# lost frogs



## DartAsylum (Feb 17, 2011)

hi all

well.... i got my 1st thumbnails last week. i went crazy and got 3 types. ive been keeping frogs a couple yrs and felt i could handle them. i still think i can. so heres my sad story...

i got 3 pairs
i put 1 pair in each temp tank, while i was making the other perm tanks. everytime i looked in on them i would only see 1 of each pair in the container, but i had alot of leaf litter etc so i figured they were hiding.

yesterday i went to change out the cages for the week and i could only find 1 of each of the 3 pairs.

no skeletons or anything in the cages.
im wondering if its possible for springtails to demolish a frog corpse in a few days. if i assume 1 frog from each bin died.

heres the bin i had them in









or do you think its possible for them to squeeze out of this type bin? i thought it was good enough the lid locks down and all.

the types were vanzolini varabilis and tarapoto
all very small frogs. 2 pairs were adults 1 was juveniles.

no evidence of dead frogs in bins and no expaination where they went. has anyone ever heard of frogs escaping those bins? im just feeling really perplexed. i mean whats the chances of 1 frog missing from each bin? so weird.


----------



## btcope (Jan 7, 2009)

wow, that's really terrible. i'm sorry for your loss. 

I've seen people say on here before that they don't trust those lids and they cut glass to go over those plastic tubs, but i have some similar bins i use for plants and i don't see how anything could get out of them...

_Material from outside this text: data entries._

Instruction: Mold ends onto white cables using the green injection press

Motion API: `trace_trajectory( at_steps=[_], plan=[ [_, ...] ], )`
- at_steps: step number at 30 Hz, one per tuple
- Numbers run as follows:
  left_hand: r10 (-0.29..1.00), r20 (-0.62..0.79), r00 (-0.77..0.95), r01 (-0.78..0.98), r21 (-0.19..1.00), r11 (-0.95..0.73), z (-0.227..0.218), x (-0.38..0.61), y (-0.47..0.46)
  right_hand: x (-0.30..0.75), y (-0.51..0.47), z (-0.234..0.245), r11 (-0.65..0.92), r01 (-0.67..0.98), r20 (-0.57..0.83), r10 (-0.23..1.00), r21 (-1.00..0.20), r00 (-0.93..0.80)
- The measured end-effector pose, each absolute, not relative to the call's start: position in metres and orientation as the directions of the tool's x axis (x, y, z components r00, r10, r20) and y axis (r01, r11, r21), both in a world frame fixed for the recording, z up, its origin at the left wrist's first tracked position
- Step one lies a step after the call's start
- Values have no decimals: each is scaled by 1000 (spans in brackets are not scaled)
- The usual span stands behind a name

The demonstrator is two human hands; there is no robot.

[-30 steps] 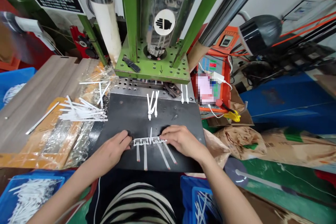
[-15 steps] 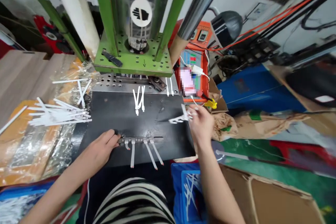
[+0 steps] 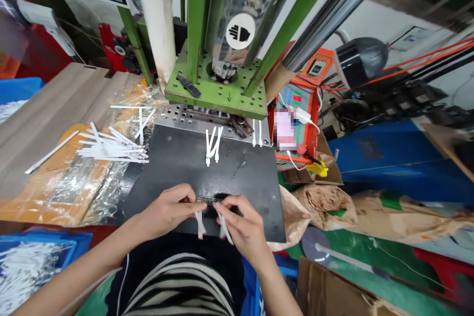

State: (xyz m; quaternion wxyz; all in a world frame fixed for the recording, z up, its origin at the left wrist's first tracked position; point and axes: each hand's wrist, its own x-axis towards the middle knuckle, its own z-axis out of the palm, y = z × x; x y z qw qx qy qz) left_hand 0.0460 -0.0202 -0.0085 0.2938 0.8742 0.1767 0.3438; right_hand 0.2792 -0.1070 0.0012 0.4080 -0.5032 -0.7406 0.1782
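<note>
A narrow dark metal bar (image 3: 209,201) lies near the front of the black work plate (image 3: 237,182), with short white cables (image 3: 200,227) sticking out toward me. My left hand (image 3: 172,210) is closed, its thumb and forefinger pinching at the left part of the bar. My right hand (image 3: 242,224) has its fingers drawn together at the right part, around a white cable (image 3: 223,227). The fingers cover most of the bar. Farther back on the plate lie several loose white cables (image 3: 213,145) with small connector ends.
A green press (image 3: 222,96) stands behind the plate. White strips (image 3: 111,145) are piled at left on plastic wrap. To the right are an orange control box (image 3: 296,158), a lamp (image 3: 361,61) and crumpled brown paper (image 3: 326,205). A blue bin (image 3: 74,252) of white pieces sits lower left.
My right hand has come left from the plate's right side to the bar, and the white pieces it carried are gone from it. My left hand has slid inward along the bar. The view has shifted.
</note>
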Motion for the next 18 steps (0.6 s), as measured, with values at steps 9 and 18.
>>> trace_trajectory(
  at_steps=[9,18],
  plan=[
    [919,-57,391,504,848,-162,6,81,15,313,-8,-2,-109,592,-62,993,-799,100],
    [932,-2,362,740,608,-286,11,52,56,285,57,17,-60,951,-51,998,-304,47]
  ],
)
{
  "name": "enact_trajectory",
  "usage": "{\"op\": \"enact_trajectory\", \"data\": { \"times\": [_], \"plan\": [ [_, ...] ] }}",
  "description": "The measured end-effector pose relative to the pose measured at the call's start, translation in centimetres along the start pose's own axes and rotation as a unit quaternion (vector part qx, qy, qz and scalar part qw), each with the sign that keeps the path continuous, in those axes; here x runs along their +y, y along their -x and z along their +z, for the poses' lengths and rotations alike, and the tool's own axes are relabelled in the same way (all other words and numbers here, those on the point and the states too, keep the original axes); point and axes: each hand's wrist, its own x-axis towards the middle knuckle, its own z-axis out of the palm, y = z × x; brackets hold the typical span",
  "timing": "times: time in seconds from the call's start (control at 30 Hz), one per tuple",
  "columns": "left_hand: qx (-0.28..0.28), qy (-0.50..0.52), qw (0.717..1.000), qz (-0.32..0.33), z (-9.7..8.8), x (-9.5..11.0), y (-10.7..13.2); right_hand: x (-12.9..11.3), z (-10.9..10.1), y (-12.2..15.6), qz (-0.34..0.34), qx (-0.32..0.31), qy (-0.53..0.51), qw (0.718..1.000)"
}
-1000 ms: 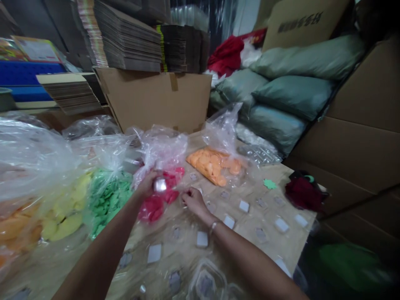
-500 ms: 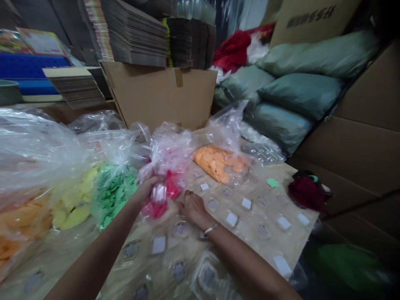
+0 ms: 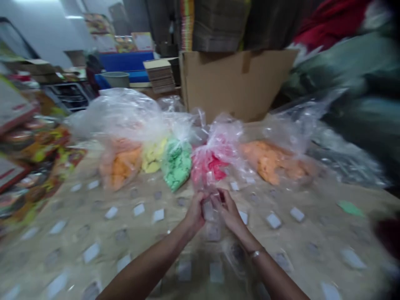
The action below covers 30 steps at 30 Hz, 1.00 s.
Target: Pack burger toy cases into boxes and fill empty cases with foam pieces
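Note:
My left hand (image 3: 196,211) and my right hand (image 3: 228,209) are close together over the middle of the table. Between them is a small clear plastic piece (image 3: 208,209), blurred, perhaps a little box or a short stack. The left fingers are closed on its left side, and the right fingers pinch its right side. Just beyond the hands sits a clear bag of pink-red pieces (image 3: 215,164). A bag of green pieces (image 3: 177,164) stands to its left. Around my forearms lie small white squares (image 3: 158,215) and clear plastic pieces with grey centres (image 3: 121,236).
Bags of yellow pieces (image 3: 153,157) and orange pieces (image 3: 125,166) line the back left; another orange-filled bag (image 3: 270,160) lies right. Behind rises a large cardboard box (image 3: 225,87). A green piece (image 3: 350,208) lies far right. Colourful packages (image 3: 34,175) crowd the left edge.
The view has swung left, bringing the left side of the table into sight. My hands, apart before, have come together at the clear plastic piece, nearer than the pink-red bag.

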Motion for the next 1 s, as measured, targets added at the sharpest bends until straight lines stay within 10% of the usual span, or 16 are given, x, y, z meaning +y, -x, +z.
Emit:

you haven't seen any dried up frogs around your place? I wouldn't think springs could devour a whole frog in a couple days... but i've been fooled before.

once again, sorry for your loss.

-brett


----------



## PeanutbuttER (Jan 1, 2011)

If both sides were latched, they make a pretty good seal. I'm confused as well as to how they got out. I'm guessing they got out because at least you should have seen some sort of remains like a skeleton in a week.

Sorry for your loss.


----------



## Blocker Institute (Apr 19, 2010)

Be certain to break down those tubs COMPLETELY. They will hide under substrate easily (hopefully theres some in there) and breakdown all plants as well to be certain they aren't in there. To the best of my knowledge, unless you have an army of springtails, no way they can completely dispose of a froglets in under a week. Good luck.


----------



## DartAsylum (Feb 17, 2011)

i sifted through all the leaf litter and spagnum in the bins again today and didnt find anything. im really sad about the whole thing. 
im still keeping the bins and hoping somehow after looking twice i still missed at least one of them.

i havent found any frogs dried up. if youve ever seen these species they really are so small. i doubt ill find any dried up.

everytime i think about it again it makes me sick in my stomach. i just dont see how they got out or died and dissapeared... on that note, there was quite a few springs in 2 bins (not like dozens or anything , i saw some) and almost none in the 3rd.


----------



## Pumilo (Sep 4, 2010)

That really sucks. I'm sorry you lost them. I can't comment in your paticular lids but I personally don't ever trust any plastic lids. I always use a glass top. Those little buggers can walk through an 1/8 inch gap without even sucking their gut in! For next time here is what I like to use for temps. http://www.dendroboard.com/forum/parts-construction/63743-temporary-frog-storage-home.html


----------



## alex111683 (Sep 11, 2010)

I put my first thumbnails in almost the exact same temp container. I felt like the gaps that were left where the handle goes through might be big enough for them to go through so I hot glued he gaps. Also on two occasions I couldn't find one of them. The first time I found it wedged really well in some sphagnum that I almost threw out. The second time I couldn't find it, I eventually found it in one of the broms I took out to find it! Luckily it stayed put while it was out of the tank.


----------



## Colleen53 (Jan 19, 2009)

I think those little guys are hiding too . You wouldn't believe how small they can fit into crevices and such. DON'T give up!!! I bet they are hiding.


----------



## skylsdale (Sep 16, 2007)

DartAsylum said:


> im wondering if its possible for springtails to demolish a frog corpse in a few days.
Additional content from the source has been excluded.